However, this is not to say that development trends only advance in one direction and never backward. For example, NoSQL databases like MongoDB quickly gained popularity in no small part due to their ability to hold unstructured data compared to traditional SQL databases like PostgreSQL and MySQL, yet those latter databases have evolved as well and can now contain unstructured data via the JSONB and JSON data types, respectively. Likewise, new Javascript frameworks like Next.js are starting to offer options for server-side rendering alongside their now-traditional client-side rendering capabilities. Likewise, server-side templating engines like Thymeleaf have also continued to evolve, with Thymeleaf releasing a new version of the framework last December.

But why continue using server-side rendering? Admitting as much – especially for a new project – might draw reactions of disdain in the world of web development where the question asked is not whether one uses client-side frameworks like Angular, React, or Vue, but rather which of those client-side frameworks is being used. Despite this, server-side web page generation does pose some advantages compared to client-side web page generation:

  • More lightweight experience for the end-user: instead of all of the Javascript libraries that are needed to run a client-side application (along with the moving parts that are needed to run the said application), all that is delivered to a user’s browser is the HTML code that the server has generated along with any auxiliary Javascript and CSS files.
  • Server-side web pages can leverage more security-related processing by virtue of the code that renders the web pages having direct access to the security functionality of the server.
  • Search Engine Optimization (SEO) – while not being impossible to implement with client-side rendering – is easier to conduct with server-side rendering.

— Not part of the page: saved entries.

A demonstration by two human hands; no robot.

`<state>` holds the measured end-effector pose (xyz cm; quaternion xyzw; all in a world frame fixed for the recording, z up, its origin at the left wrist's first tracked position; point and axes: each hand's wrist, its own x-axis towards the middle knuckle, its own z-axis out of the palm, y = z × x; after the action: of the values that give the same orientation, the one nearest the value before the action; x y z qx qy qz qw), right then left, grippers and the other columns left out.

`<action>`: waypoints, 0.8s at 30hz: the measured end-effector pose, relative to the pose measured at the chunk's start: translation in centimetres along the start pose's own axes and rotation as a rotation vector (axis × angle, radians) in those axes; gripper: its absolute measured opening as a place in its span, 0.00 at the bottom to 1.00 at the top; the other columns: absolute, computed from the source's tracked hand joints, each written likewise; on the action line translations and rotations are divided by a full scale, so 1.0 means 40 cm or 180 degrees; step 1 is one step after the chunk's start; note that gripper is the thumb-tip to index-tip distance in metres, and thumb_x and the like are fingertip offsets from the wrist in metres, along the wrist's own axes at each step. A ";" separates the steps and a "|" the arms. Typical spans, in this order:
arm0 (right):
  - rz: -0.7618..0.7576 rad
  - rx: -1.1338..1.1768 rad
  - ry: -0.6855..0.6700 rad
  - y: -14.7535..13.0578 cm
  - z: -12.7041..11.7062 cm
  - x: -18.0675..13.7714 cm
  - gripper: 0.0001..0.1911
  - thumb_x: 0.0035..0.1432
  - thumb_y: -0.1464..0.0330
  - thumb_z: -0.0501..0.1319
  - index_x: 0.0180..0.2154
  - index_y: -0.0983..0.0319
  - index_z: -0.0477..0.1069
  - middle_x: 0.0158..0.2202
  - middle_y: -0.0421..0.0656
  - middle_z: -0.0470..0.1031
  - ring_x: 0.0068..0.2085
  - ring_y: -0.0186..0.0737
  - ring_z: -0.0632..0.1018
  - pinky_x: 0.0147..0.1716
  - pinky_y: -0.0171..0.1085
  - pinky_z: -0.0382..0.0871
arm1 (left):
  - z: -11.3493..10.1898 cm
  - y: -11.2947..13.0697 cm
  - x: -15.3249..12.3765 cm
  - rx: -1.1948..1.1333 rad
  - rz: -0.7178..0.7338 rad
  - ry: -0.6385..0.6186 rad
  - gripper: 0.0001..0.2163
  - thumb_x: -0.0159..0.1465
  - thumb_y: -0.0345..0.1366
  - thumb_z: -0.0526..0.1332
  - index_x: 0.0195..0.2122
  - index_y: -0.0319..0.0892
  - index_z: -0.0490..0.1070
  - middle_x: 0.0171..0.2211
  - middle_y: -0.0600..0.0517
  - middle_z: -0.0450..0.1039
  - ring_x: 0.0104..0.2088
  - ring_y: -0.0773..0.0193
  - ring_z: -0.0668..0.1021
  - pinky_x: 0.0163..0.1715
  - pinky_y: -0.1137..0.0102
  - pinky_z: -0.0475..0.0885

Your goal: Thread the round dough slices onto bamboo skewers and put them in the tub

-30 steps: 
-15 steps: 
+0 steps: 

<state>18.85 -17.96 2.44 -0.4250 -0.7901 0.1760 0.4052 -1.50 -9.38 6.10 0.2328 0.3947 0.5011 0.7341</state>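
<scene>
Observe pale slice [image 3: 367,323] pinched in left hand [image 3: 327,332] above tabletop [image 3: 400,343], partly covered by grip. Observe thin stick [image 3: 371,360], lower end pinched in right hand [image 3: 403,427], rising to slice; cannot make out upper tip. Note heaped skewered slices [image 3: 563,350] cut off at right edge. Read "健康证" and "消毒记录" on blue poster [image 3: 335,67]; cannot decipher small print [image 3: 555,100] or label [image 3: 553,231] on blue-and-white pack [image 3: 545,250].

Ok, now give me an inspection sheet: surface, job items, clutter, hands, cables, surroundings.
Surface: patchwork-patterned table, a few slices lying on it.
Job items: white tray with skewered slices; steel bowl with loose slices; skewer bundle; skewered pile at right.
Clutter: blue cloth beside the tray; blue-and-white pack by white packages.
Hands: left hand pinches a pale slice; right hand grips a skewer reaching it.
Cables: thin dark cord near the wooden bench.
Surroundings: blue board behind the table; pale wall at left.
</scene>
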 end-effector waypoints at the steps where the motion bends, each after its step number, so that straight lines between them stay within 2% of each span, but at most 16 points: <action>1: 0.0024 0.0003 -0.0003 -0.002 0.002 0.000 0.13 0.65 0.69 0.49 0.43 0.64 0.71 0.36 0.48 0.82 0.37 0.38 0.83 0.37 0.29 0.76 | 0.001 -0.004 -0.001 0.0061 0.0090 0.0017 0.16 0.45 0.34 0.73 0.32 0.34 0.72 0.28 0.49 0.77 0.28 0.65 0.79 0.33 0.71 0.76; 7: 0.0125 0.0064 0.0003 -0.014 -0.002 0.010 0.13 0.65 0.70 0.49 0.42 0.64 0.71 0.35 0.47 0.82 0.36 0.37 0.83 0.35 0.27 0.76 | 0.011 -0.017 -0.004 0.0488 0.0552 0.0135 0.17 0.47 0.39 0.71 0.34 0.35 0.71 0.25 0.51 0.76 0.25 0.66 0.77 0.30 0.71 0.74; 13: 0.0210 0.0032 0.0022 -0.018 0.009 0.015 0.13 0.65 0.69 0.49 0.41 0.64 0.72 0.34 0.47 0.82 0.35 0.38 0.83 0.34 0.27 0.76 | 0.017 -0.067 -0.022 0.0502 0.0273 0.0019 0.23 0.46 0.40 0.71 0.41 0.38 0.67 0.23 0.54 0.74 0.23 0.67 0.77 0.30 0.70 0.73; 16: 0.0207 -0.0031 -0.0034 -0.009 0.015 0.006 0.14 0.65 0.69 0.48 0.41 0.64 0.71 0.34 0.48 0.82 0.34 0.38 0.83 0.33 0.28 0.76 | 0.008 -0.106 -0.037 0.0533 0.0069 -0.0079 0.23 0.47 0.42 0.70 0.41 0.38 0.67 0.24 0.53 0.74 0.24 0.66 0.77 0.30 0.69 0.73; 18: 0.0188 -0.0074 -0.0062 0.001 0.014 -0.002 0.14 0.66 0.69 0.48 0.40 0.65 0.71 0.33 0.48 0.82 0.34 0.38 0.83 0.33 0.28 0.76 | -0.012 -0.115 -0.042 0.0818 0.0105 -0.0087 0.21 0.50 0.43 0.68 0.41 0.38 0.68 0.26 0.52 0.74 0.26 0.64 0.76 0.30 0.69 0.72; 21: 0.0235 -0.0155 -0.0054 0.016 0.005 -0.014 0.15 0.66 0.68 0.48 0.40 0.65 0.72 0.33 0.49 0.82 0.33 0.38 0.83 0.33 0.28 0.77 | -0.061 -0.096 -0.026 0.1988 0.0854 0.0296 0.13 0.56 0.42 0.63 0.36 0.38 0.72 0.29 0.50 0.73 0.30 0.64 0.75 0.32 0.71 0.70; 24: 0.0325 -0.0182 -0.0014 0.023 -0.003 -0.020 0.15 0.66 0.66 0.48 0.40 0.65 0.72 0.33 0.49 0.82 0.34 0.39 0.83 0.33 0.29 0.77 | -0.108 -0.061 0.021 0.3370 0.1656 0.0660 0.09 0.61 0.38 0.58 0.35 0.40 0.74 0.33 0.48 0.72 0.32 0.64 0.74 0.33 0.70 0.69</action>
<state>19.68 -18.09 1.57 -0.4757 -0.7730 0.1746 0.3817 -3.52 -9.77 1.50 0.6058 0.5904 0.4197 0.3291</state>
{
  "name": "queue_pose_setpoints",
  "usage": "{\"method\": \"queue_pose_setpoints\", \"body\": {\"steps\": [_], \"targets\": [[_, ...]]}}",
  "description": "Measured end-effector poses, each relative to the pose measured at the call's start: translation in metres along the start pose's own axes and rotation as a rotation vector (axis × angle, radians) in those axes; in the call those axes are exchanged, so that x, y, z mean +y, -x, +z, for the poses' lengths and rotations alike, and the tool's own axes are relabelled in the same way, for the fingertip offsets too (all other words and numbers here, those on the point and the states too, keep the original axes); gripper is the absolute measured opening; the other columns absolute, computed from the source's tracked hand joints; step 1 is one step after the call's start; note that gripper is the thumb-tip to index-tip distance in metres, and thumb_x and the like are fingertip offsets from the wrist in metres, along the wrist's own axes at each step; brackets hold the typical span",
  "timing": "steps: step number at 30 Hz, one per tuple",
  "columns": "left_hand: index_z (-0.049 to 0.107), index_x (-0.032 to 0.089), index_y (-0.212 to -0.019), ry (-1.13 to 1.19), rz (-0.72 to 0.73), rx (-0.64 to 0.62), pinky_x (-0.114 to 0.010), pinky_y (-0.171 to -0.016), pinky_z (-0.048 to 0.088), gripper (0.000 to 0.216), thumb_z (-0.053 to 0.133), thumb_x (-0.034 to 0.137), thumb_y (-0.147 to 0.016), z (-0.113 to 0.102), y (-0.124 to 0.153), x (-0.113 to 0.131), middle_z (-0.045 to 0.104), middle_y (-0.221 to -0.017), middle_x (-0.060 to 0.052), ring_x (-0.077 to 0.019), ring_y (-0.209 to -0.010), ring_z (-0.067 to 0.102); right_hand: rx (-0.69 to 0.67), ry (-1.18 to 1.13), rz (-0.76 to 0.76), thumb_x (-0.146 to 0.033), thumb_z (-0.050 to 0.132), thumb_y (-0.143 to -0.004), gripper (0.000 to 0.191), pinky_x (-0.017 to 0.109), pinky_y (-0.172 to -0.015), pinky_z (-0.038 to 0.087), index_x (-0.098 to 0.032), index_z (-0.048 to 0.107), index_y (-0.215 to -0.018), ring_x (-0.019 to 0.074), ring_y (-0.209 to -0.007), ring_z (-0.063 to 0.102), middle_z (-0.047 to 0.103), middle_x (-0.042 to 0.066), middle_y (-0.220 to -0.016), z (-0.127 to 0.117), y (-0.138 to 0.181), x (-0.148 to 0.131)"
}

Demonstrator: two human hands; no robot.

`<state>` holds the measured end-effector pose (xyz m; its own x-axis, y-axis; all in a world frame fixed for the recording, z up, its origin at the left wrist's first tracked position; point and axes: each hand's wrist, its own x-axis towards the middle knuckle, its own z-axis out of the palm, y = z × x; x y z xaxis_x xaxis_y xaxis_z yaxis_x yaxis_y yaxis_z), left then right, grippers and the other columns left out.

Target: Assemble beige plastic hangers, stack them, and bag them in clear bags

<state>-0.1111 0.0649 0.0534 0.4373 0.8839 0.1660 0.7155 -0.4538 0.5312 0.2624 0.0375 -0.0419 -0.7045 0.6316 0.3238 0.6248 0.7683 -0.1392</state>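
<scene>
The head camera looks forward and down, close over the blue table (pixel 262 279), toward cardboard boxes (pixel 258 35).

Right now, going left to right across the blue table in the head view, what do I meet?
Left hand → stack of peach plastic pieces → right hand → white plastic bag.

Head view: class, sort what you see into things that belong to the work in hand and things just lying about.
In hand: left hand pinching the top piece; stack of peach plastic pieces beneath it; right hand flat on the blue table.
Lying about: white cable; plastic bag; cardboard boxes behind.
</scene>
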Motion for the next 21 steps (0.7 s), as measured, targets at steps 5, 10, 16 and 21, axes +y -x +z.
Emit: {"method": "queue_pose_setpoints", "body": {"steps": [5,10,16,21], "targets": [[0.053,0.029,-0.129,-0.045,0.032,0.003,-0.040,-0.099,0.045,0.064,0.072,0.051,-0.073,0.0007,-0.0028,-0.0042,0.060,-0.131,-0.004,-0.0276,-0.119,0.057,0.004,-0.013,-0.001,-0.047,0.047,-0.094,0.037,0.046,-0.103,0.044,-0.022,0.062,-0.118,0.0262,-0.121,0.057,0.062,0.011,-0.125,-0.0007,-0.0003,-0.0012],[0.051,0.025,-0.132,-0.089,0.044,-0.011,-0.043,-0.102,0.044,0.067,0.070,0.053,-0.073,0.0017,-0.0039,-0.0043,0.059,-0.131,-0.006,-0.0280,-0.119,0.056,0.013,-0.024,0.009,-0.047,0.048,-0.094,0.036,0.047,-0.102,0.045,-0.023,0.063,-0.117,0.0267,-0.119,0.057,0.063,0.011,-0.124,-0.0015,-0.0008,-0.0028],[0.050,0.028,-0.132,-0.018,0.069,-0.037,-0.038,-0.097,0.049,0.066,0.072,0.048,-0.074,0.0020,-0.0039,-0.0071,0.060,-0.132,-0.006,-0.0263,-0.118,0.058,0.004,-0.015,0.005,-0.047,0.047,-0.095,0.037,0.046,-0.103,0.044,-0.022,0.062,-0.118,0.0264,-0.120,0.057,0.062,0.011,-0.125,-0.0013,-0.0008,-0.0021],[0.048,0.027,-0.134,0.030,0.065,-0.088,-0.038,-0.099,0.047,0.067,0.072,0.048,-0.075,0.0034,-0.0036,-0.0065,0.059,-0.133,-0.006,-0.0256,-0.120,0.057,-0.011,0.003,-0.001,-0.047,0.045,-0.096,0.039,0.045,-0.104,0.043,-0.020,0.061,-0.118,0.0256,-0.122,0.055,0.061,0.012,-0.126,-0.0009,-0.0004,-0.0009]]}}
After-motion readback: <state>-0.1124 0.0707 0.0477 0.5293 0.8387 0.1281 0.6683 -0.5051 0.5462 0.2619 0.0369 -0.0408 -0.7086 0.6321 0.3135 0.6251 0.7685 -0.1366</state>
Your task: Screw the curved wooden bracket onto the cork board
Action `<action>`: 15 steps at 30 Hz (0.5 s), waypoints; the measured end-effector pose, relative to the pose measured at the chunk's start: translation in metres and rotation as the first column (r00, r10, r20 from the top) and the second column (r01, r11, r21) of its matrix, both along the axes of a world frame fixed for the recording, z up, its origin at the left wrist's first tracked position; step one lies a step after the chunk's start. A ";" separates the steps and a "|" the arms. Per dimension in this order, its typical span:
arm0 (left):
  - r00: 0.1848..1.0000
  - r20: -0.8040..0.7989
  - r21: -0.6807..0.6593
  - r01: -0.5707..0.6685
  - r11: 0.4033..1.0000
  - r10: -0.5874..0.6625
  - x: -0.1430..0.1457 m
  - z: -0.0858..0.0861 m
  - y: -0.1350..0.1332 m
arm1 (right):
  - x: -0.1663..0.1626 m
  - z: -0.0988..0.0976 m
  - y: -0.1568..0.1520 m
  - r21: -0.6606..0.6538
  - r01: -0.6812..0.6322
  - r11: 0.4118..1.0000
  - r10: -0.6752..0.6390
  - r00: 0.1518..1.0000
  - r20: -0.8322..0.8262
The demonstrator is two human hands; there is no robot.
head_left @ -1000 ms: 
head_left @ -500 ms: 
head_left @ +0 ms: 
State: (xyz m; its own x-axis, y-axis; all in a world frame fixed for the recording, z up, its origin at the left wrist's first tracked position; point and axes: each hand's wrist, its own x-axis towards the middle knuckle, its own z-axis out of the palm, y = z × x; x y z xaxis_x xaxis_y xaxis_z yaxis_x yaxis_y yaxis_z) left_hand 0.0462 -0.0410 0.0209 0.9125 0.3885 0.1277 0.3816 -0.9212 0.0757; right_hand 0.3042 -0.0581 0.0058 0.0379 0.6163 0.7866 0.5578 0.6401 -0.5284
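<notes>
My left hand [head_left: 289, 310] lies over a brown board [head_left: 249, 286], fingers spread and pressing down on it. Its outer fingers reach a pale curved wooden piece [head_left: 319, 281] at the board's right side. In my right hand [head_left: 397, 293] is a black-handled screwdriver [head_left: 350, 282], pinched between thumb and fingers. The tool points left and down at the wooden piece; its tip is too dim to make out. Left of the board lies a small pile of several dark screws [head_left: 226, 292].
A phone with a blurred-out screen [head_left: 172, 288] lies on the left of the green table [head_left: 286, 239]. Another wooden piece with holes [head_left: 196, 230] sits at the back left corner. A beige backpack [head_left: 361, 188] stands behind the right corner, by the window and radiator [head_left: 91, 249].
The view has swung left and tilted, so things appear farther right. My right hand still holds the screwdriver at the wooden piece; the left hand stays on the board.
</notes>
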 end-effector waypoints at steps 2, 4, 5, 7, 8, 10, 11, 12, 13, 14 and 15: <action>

In addition, there still remain active options for “going further back in time”, i.e. using server-side templating engines. For example, Thymeleaf – one of the most well-known choices for Java-based server-side templating engines- also continues to evolve, with Thymeleaf releasing a new version of its framework last December and was highlighted at the Spring I/O 2022 conference in Barcelona. Again asking the question: why would one choose this instead of the previous options? Alongside the advantages listed above for server-side rendering compared to client-side rendering, templating engines offer further benefits:

  • There will be less potential compatibility issues with regard to whether the user’s browser is capable of executing the Javascript functionality necessary to make the requested web page render and carry out its duties correctly.
  • Full-stack development is easier due to there essentially being no separation between the “back-end” and “front-end” code, moreover there being no separate tech stack for the web page generation functionality means less of a learning curve for the project.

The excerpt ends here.